• Work instruction:
Where the lines below hold images, skip those and copy every word exactly.

:::

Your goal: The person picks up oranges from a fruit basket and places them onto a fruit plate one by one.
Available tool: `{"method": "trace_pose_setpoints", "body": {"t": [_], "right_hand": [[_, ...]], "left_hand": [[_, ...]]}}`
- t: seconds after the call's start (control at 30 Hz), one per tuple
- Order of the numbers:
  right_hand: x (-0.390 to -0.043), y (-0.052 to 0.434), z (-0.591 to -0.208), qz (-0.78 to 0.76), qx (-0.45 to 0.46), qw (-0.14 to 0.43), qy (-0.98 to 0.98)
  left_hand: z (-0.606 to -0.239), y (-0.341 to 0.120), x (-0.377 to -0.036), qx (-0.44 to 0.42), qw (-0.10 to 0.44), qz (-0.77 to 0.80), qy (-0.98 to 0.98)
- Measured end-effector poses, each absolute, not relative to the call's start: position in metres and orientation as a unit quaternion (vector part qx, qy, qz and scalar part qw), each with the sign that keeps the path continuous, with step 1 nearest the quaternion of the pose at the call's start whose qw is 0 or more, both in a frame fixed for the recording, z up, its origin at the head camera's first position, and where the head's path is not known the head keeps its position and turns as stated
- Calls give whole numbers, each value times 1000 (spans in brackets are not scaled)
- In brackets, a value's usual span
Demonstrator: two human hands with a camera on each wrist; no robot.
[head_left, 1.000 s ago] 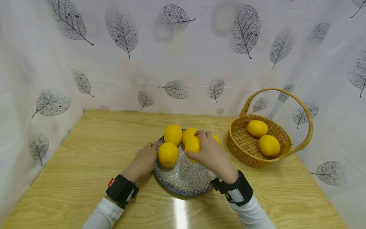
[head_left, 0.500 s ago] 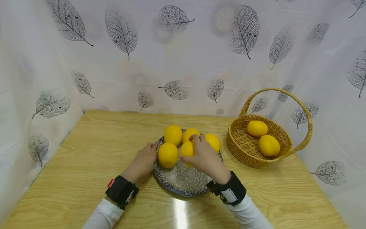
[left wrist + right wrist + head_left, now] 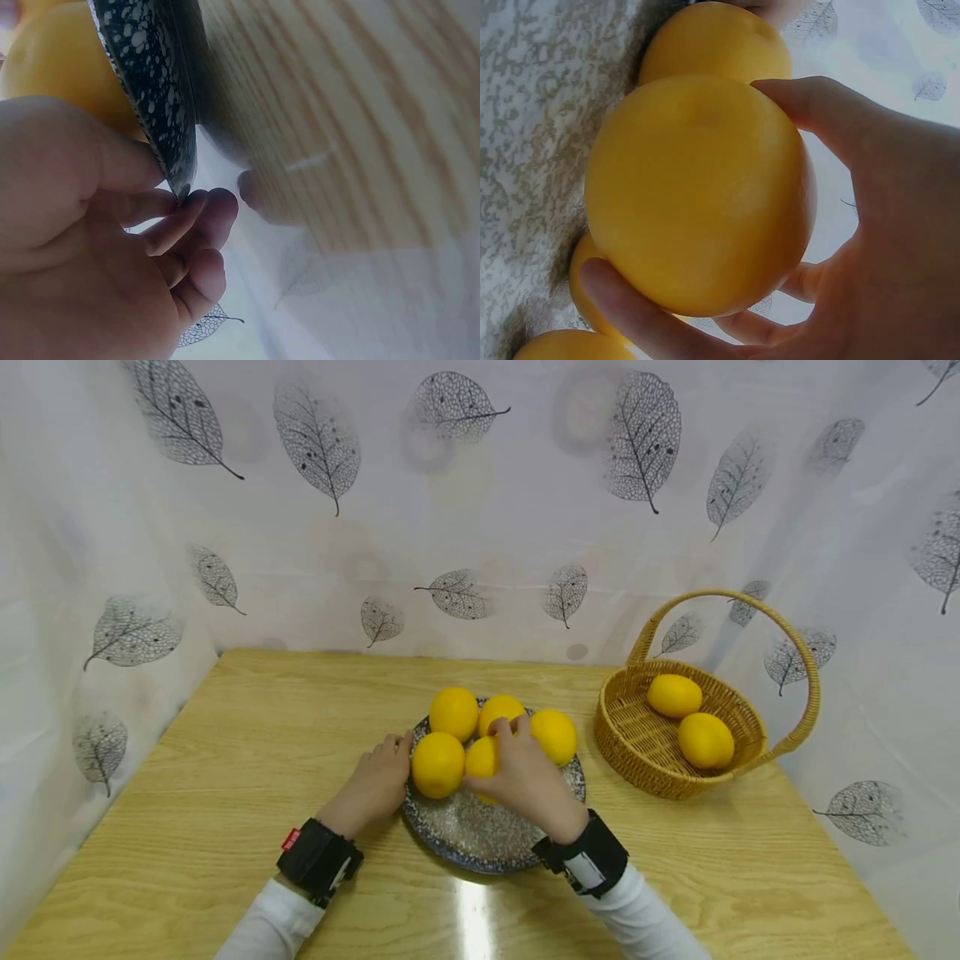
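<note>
My right hand [image 3: 538, 787] grips a round yellow orange [image 3: 697, 195] over the speckled grey plate [image 3: 480, 837], thumb on one side and fingers around the other. In the right wrist view it touches or nearly touches another orange [image 3: 720, 41] behind it. That orange [image 3: 437, 766] lies at the plate's left side in the head view. Along the back of the plate sit three more, a left orange [image 3: 453, 713], a middle orange [image 3: 501, 710] partly hidden, and a right orange [image 3: 555, 737]. My left hand [image 3: 90, 247] pinches the plate's left rim between thumb and fingers.
A wicker basket [image 3: 637, 762] with a tall arched handle stands at the back right of the wooden table [image 3: 225, 760]. Inside lie two yellow fruits, one a lemon-shaped fruit [image 3: 675, 696], the other a rounder fruit [image 3: 706, 741]. A leaf-print curtain [image 3: 480, 510] hangs behind.
My right hand has carried the orange leftward and slightly down, up to the left orange. The right orange at the back has come into full view. The left hand stays on the rim.
</note>
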State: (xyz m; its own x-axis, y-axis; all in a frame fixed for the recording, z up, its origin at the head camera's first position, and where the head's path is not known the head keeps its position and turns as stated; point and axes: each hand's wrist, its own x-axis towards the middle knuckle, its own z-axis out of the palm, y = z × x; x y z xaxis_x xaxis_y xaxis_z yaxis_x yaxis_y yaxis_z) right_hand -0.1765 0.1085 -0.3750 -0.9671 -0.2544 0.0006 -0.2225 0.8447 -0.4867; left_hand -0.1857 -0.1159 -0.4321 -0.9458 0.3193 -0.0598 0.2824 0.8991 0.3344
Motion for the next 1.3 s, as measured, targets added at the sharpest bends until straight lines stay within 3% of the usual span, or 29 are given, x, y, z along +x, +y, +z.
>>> {"method": "trace_pose_setpoints", "body": {"t": [0.57, 1.3], "right_hand": [[-177, 106, -386, -224, -126, 1, 967], [-172, 105, -380, -199, -114, 32, 973]], "left_hand": [[-426, -114, -184, 157, 55, 161, 973], [-426, -114, -183, 157, 55, 160, 973]]}}
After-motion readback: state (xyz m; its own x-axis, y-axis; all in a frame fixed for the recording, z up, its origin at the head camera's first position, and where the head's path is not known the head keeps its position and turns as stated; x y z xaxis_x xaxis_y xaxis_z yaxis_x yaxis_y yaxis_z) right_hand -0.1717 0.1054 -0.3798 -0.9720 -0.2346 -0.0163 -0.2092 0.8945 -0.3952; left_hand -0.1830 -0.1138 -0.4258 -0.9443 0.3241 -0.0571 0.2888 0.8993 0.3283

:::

• Result:
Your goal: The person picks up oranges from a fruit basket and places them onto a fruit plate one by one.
Available tool: `{"method": "trace_pose_setpoints", "body": {"t": [_], "right_hand": [[_, ...]], "left_hand": [[_, ...]]}}`
- t: seconds after the call's start (control at 30 Hz), one per tuple
- Order of the numbers:
  right_hand: x (-0.390 to -0.043), y (-0.052 to 0.434), z (-0.591 to -0.208), qz (-0.78 to 0.76), qx (-0.45 to 0.46), qw (-0.14 to 0.43), qy (-0.98 to 0.98)
  left_hand: z (-0.606 to -0.239), y (-0.341 to 0.120), x (-0.377 to -0.036), qx (-0.44 to 0.42), qw (-0.10 to 0.44), qz (-0.77 to 0.80), qy (-0.98 to 0.98)
- Measured end-effector poses, each absolute, not relative to the call's start: position in metres and orientation as a unit quaternion (vector part qx, qy, qz and scalar part qw), each with the sign that keeps the path continuous, with step 1 nearest the quaternion of the pose at the call's start whose qw is 0 or more, both in a frame fixed for the recording, z up, its origin at the head camera's first position, and where the head's path is not known the head keeps its position and turns as stated
- Calls give whole numbers, each value times 1000 (spans in brackets are not scaled)
- In brackets, a value's usual span
Demonstrator: two human hands with a camera on each wrist; no robot.
[head_left, 1.000 s ago] 
[head_left, 0.500 s ago] 
[left wrist + right wrist + head_left, now] 
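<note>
My right hand [image 3: 538, 787] grips a round yellow orange [image 3: 697, 195] over the speckled grey plate [image 3: 480, 837], thumb on one side and fingers around the other. In the right wrist view it touches or nearly touches another orange [image 3: 720, 41] behind it. That orange [image 3: 437, 766] lies at the plate's left side in the head view. Along the back of the plate sit three more, a left orange [image 3: 453, 713], a middle orange [image 3: 501, 710] partly hidden, and a right orange [image 3: 555, 737]. My left hand [image 3: 90, 247] pinches the plate's left rim between thumb and fingers.
A wicker basket [image 3: 637, 762] with a tall arched handle stands at the back right of the wooden table [image 3: 225, 760]. Inside lie two yellow fruits, one a lemon-shaped fruit [image 3: 675, 696], the other a rounder fruit [image 3: 706, 741]. A leaf-print curtain [image 3: 480, 510] hangs behind.
My right hand has carried the orange leftward and slightly down, up to the left orange. The right orange at the back has come into full view. The left hand stays on the rim.
</note>
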State: (xyz m; its own x-axis, y-axis; all in a frame fixed for the recording, z up, its origin at the head camera's first position, and where the head's path is not known the head keeps its position and turns as stated; point and axes: each hand's wrist, its own x-axis towards the middle knuckle, its own z-axis out of the palm, y = z × x; x y z xaxis_x xaxis_y xaxis_z yaxis_x yaxis_y yaxis_z) right_hand -0.1765 0.1085 -0.3750 -0.9671 -0.2544 0.0006 -0.2225 0.8447 -0.4867; left_hand -0.1857 -0.1159 -0.4321 -0.9458 0.3193 -0.0598 0.2824 0.8991 0.3344
Motion for the next 1.3 s, as measured, targets added at the sharpest bends until straight lines stay within 3% of the usual span, or 29 are given, x, y, z along +x, +y, +z.
>>> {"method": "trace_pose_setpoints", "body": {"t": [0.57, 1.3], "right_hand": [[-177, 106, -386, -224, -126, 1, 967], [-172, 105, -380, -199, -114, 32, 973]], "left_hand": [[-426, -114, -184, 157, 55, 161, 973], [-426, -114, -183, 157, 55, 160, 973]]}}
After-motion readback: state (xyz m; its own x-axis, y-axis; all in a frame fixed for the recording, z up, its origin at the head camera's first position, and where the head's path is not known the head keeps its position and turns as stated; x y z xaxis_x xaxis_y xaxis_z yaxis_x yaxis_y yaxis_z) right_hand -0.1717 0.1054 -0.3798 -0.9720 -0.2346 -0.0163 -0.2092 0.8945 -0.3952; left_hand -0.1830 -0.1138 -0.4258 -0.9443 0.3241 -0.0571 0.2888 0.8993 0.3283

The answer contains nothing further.